= Jesuit Schools Network =

Organization of North American secondary schools

The Jesuit Schools Network of North America (JSN) is the membership organization for secondary and pre-secondary schools run by the Society of Jesus in North America. It is affiliated with the Jesuit Conference of Canada and the United States and is a member of the Jesuit Global Network of Schools. Based in Washington, D.C., JSN serves 55,000 students in 90 Jesuit schools throughout Canada and the United States, and in Belize and the Federated States of Micronesia. The three models of Jesuit education in North America are Nativity schools, Cristo Rey high schools, and Jesuit middle and high schools.

== History ==
The Network’s predecessor, the Jesuit Educational Association (JEA), was founded in 1936 to serve the apostolate of secondary and postsecondary schools in the United States.

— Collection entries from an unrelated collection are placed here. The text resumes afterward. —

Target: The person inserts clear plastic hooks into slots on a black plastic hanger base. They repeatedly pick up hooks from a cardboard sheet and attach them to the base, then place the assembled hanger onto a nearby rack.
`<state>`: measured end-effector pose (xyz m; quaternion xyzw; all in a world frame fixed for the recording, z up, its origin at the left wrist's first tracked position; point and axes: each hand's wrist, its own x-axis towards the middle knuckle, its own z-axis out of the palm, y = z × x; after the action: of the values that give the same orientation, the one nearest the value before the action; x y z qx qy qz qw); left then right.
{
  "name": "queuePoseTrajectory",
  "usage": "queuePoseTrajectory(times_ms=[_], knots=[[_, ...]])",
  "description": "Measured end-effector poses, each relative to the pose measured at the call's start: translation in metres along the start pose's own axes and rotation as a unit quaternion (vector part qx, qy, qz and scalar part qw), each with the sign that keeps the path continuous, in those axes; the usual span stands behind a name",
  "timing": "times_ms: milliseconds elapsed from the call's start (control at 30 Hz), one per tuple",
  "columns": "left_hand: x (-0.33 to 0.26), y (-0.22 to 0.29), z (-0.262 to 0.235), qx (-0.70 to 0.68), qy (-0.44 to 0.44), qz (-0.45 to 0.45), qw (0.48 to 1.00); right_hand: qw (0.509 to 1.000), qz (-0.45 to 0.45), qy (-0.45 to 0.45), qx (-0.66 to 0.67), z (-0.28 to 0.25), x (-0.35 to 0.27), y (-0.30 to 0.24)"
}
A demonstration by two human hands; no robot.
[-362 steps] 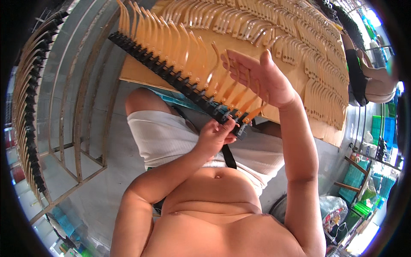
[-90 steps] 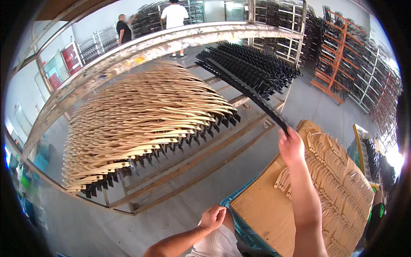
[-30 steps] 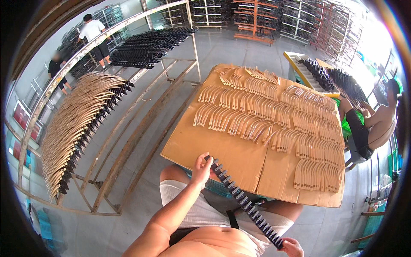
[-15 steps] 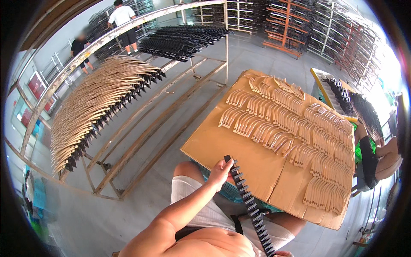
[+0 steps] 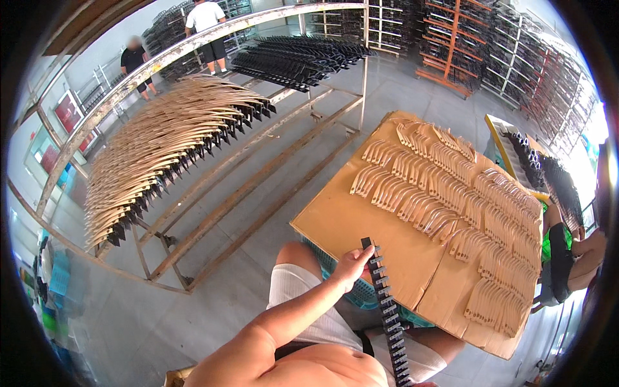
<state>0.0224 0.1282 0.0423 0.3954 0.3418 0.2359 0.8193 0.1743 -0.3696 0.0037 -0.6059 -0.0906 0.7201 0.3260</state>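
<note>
My left hand grips the top end of a long black toothed strip, which runs down over my lap toward the bottom edge. My right hand is out of sight below the frame. In front of me a sheet of brown cardboard lies flat, covered with rows of curved tan pieces. The strip's top end sits just at the cardboard's near edge.
A metal rack stands to my left, loaded with strips full of tan pieces and black ones. Two people stand far behind it. Another person's arm is at the right. A teal basket sits under the cardboard.
Earlier I lifted a loaded strip to the rack. In the last second my left hand holds the empty black strip steady while my head has turned slightly left.
</note>
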Motion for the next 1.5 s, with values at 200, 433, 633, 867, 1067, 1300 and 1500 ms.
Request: queuePoseTrajectory(times_ms=[200, 433, 633, 867, 1067, 1300, 1500], knots=[[0.001, -0.005, -0.012, 0.003, 0.038, -0.001, 0.999, 0.998, -0.021, 0.065, 0.011, -0.001, -0.008, -0.024], [-0.007, -0.014, -0.014, -0.037, 0.039, 0.001, 0.999, 0.987, -0.073, 0.131, -0.052, -0.027, -0.02, -0.014], [-0.007, -0.01, -0.01, -0.048, 0.001, 0.008, 0.999, 0.983, -0.059, 0.168, -0.043, -0.002, -0.033, -0.019], [-0.002, -0.02, -0.022, -0.01, 0.091, -0.014, 0.996, 0.78, -0.184, 0.269, -0.534, -0.015, -0.017, -0.095], [0.0, -0.009, -0.002, 0.04, 0.101, 0.012, 0.994, 0.802, -0.295, 0.393, -0.341, 0.031, 0.002, -0.229], [-0.031, 0.003, -0.028, 0.072, 0.122, -0.015, 0.99, 0.663, -0.288, 0.591, -0.357, -0.033, 0.026, -0.234], [-0.03, 0.006, -0.028, 0.062, 0.116, -0.008, 0.991, 0.69, -0.234, 0.595, -0.34, -0.045, 0.017, -0.228]])
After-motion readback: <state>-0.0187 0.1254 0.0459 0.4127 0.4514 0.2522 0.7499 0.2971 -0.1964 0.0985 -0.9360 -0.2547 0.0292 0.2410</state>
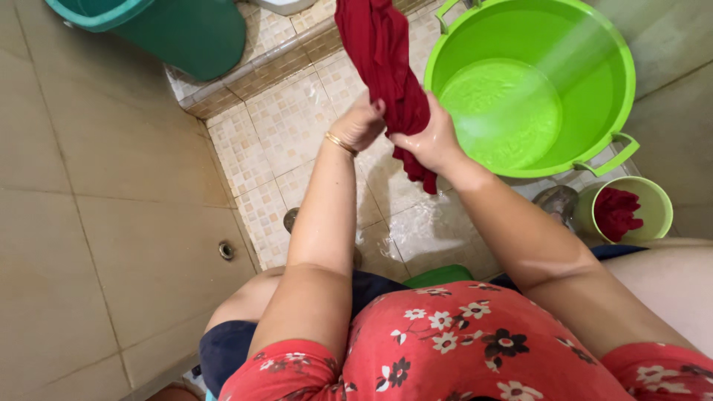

In 1970, the JEA split into the Association of Jesuit Colleges and Universities and the Jesuit Secondary Education Association (JSEA). In 2015, the JSEA was restructured under the Jesuit Conference of Canada and the United States and renamed to the Jesuit Schools Network of North America (JSN).

== Leadership ==
Seven Jesuits led the JSEA as president: Edwin J. McDermott, S.J., Vincent J. Duminuco, S.J., Charles P. Costello, S.J., Carl E. Meirose, S.J., Joseph F. O’Connell, S.J., Ralph E. Metts, S.J. and James A. Stoeger, S.J.

William H. Muller, S.J., served as the first executive director of JSN, and Robert E. Reiser, S.J., has served as executive director since 2021.